- [Task to complete] Only a number is expected in reply: the number of lines below that include the word "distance".

- [Records to process]

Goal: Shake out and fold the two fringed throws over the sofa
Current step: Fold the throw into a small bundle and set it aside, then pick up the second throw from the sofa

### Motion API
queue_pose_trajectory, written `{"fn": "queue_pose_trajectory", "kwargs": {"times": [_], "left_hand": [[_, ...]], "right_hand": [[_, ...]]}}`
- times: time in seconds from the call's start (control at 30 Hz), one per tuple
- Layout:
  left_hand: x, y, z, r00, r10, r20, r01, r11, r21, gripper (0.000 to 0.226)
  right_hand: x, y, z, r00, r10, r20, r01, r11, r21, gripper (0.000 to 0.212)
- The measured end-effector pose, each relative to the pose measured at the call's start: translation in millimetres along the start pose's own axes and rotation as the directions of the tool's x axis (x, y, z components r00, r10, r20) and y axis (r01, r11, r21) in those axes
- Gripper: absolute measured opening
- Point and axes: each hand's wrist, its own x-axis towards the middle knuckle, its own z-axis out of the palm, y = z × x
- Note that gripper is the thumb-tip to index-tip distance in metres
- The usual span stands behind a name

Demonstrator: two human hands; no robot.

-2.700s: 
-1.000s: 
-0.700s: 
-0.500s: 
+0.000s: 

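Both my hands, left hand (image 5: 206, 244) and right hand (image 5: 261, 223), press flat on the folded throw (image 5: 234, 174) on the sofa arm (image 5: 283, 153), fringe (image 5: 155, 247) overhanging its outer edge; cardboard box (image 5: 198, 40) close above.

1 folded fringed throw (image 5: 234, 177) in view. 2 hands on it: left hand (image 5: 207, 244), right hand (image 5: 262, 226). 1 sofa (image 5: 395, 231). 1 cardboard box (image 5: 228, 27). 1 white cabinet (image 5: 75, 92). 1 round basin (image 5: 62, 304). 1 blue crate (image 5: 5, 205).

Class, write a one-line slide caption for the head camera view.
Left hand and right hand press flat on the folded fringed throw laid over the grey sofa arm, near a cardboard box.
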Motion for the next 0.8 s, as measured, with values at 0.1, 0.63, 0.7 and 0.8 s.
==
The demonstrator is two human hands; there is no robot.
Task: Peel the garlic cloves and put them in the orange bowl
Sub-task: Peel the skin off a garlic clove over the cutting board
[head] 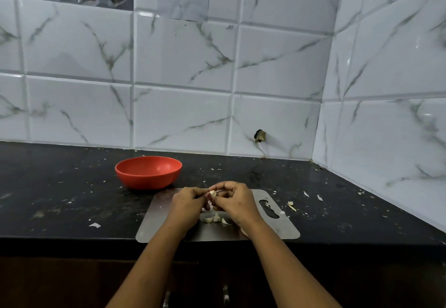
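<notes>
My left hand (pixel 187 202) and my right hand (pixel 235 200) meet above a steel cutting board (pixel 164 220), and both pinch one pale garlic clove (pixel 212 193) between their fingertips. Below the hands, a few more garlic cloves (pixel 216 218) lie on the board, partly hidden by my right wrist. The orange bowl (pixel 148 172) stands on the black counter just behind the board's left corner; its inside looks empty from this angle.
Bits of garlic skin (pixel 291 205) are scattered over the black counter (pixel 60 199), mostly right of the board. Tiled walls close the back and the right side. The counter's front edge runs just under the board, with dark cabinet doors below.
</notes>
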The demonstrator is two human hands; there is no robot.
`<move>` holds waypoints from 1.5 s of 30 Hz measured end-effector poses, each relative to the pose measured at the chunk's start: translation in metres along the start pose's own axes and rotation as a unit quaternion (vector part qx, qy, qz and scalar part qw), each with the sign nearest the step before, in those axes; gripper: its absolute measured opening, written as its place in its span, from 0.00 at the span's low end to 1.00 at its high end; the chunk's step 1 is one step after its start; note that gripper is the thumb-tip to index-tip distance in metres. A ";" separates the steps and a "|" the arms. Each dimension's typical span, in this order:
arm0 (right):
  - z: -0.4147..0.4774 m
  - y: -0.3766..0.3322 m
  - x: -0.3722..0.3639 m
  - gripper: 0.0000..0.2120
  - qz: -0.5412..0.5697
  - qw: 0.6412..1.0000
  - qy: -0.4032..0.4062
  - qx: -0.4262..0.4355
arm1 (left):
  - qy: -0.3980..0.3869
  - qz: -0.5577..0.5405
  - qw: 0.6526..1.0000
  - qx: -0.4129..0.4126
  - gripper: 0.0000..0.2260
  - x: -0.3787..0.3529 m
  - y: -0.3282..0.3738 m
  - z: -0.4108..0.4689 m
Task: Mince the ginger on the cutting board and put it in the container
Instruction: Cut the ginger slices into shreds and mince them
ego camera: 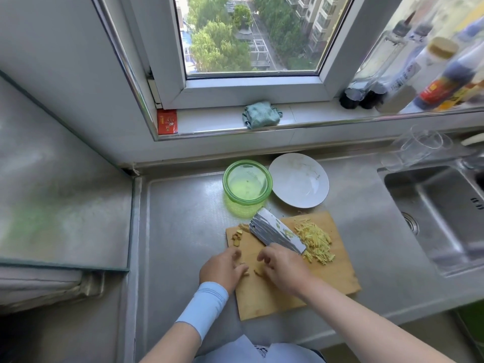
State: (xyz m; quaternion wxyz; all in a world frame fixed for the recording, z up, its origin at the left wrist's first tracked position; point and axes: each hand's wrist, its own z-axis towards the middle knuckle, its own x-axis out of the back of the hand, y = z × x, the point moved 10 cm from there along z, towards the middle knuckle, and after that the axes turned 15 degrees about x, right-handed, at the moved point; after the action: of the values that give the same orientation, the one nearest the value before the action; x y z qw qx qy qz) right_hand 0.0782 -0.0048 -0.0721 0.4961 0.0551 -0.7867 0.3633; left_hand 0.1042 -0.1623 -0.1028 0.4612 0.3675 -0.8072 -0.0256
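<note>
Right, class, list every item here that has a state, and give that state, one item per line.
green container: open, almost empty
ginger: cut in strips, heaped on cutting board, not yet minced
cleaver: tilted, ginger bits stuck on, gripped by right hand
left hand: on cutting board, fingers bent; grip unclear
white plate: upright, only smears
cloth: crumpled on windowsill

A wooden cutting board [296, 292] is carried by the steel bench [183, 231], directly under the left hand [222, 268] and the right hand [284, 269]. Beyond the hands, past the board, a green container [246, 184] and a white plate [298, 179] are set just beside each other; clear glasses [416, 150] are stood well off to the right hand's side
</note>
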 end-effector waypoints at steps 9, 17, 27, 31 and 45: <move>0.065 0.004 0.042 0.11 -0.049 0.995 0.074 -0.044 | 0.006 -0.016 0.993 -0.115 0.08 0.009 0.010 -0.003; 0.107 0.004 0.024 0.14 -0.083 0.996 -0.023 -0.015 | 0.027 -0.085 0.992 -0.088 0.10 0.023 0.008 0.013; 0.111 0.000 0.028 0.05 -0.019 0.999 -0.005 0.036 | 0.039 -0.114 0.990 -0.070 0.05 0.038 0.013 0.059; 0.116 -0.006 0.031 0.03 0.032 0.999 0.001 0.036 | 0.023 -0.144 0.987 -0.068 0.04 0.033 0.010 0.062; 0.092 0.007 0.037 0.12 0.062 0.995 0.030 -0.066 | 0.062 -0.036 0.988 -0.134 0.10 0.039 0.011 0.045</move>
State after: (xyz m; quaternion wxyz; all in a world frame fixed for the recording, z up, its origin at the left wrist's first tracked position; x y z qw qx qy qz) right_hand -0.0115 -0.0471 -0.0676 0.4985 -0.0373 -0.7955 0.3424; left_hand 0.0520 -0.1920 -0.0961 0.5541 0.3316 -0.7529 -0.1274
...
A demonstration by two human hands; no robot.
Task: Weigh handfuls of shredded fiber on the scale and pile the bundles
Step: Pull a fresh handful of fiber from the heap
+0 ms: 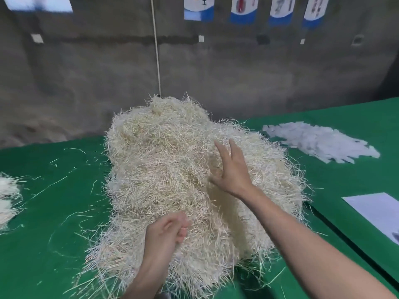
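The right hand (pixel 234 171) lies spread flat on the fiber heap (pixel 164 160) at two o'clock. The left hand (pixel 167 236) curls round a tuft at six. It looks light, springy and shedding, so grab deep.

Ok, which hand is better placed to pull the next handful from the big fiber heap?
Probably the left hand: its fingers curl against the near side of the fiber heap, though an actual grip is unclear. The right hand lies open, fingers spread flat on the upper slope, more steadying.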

- [Response] 2